Assignment: Some entries follow. Reproduce exactly the lines starting at the one with "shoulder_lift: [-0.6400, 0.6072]" and stopping after the one with "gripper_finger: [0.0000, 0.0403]".
[[ Task material, beginning ]]
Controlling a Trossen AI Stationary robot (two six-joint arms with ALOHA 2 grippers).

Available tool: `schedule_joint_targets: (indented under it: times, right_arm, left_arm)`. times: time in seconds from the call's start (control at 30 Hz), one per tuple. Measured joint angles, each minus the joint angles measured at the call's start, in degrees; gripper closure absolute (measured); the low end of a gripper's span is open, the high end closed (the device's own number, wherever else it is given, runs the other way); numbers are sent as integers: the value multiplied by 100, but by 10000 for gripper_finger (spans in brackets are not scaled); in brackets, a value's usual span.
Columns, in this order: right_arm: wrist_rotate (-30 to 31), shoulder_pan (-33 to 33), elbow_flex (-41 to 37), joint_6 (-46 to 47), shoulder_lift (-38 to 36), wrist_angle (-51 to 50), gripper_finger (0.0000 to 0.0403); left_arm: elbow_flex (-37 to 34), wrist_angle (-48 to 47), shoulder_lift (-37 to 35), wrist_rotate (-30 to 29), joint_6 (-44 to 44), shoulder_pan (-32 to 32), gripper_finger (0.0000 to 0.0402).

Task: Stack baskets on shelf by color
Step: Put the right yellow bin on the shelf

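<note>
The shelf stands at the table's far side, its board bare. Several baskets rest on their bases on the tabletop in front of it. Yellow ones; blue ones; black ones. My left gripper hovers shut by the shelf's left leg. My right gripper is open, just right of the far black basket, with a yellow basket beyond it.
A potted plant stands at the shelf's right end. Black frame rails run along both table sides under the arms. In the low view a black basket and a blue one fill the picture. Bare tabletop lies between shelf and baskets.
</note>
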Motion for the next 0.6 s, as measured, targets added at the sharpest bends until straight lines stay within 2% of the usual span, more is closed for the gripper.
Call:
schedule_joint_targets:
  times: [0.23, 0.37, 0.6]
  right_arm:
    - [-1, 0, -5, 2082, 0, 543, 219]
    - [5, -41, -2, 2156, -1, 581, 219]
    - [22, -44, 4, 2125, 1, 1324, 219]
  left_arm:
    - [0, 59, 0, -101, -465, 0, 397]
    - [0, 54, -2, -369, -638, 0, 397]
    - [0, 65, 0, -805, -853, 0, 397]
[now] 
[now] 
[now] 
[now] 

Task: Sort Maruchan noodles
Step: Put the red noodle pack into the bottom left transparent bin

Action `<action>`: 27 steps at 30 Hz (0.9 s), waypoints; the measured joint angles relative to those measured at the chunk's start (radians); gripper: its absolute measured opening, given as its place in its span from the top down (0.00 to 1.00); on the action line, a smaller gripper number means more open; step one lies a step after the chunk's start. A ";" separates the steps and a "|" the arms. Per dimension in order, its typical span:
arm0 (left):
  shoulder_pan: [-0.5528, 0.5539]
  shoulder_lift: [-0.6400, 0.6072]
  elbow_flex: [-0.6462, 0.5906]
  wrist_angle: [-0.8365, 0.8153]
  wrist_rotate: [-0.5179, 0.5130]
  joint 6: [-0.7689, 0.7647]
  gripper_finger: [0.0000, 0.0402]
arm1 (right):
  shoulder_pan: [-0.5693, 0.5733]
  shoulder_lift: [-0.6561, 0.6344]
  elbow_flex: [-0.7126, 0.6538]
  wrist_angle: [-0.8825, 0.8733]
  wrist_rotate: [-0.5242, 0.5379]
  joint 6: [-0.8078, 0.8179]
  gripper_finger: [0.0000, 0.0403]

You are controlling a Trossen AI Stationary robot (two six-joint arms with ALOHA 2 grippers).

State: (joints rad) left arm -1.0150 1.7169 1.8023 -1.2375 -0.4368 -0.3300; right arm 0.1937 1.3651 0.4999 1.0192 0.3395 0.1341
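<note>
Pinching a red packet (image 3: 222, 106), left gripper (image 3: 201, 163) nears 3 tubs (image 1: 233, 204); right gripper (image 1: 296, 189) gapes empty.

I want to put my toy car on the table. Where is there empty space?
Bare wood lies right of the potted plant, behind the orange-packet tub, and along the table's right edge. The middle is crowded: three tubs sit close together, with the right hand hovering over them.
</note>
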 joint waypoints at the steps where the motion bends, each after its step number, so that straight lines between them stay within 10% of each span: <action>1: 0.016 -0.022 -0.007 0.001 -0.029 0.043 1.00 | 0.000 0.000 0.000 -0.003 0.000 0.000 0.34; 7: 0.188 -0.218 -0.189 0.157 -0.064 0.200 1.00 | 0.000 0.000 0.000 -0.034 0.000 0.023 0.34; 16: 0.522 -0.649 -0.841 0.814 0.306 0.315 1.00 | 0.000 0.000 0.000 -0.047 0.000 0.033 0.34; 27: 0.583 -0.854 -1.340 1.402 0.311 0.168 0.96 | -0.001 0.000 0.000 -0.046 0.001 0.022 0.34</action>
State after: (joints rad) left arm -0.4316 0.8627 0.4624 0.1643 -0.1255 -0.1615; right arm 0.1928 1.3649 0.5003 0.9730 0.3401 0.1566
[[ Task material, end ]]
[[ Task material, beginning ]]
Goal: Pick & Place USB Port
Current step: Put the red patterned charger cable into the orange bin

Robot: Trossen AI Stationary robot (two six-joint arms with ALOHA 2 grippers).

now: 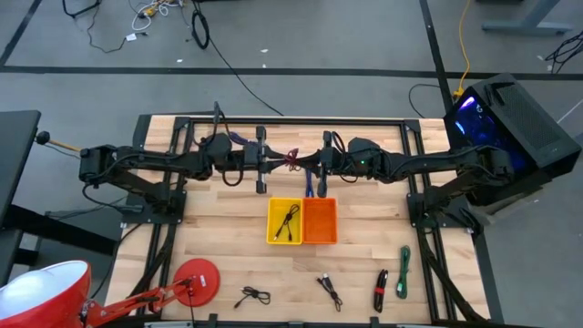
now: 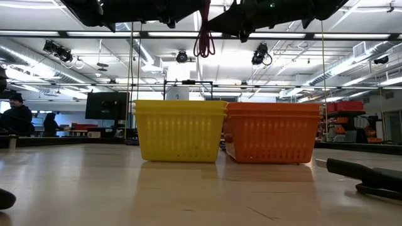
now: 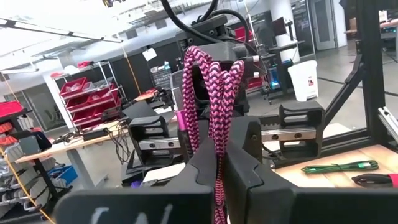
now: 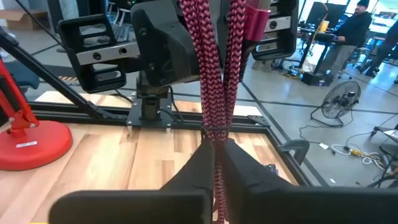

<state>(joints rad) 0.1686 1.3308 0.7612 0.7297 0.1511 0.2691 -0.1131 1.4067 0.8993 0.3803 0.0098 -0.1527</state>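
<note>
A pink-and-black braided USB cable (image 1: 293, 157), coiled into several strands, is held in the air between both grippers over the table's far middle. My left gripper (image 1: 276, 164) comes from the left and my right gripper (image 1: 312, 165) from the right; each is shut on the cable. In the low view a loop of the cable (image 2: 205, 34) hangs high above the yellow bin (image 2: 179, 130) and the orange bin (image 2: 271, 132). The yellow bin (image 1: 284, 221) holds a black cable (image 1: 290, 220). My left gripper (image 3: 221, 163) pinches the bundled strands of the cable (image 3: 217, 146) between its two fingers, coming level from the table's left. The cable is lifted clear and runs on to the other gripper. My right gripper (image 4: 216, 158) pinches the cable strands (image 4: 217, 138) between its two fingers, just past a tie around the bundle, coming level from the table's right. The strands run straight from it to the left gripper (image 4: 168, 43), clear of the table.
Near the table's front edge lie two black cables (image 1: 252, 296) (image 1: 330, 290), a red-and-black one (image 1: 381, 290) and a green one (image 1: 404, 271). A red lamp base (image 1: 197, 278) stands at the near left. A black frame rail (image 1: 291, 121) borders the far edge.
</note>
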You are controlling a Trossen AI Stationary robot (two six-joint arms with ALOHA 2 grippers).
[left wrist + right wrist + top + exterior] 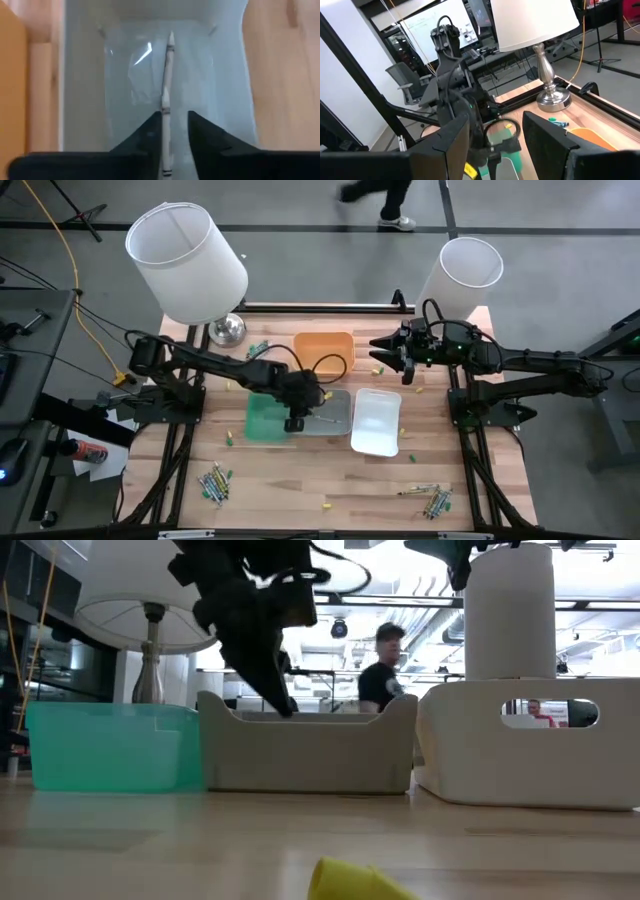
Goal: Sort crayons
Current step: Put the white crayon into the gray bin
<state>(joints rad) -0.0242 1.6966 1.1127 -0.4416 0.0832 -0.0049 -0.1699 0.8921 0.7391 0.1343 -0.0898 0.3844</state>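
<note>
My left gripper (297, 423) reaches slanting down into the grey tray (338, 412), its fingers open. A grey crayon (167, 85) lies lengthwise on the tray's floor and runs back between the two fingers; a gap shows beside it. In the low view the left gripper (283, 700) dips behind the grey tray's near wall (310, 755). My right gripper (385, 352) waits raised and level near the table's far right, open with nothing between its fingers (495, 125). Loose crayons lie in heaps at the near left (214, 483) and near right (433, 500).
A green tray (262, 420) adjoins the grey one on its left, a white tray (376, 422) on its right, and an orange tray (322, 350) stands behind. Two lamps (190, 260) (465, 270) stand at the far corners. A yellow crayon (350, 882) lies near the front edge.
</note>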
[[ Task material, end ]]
Answer box:
  shoulder_lift: [-0.6400, 0.6072]
  elbow_flex: [-0.6462, 0.5906]
  wrist_angle: [-0.8365, 0.8153]
  wrist_rotate: [-0.5179, 0.5130]
  joint 6: [-0.7689, 0.7647]
  gripper_finger: [0.0000, 0.0402]
arm1 (right):
  shoulder_pan: [-0.5693, 0.5733]
  shoulder_lift: [-0.6561, 0.6344]
  elbow_flex: [-0.7126, 0.6538]
  wrist_angle: [-0.8825, 0.8733]
  wrist_rotate: [-0.5242, 0.5379]
  joint 6: [-0.8078, 0.8179]
  gripper_finger: [0.0000, 0.0403]

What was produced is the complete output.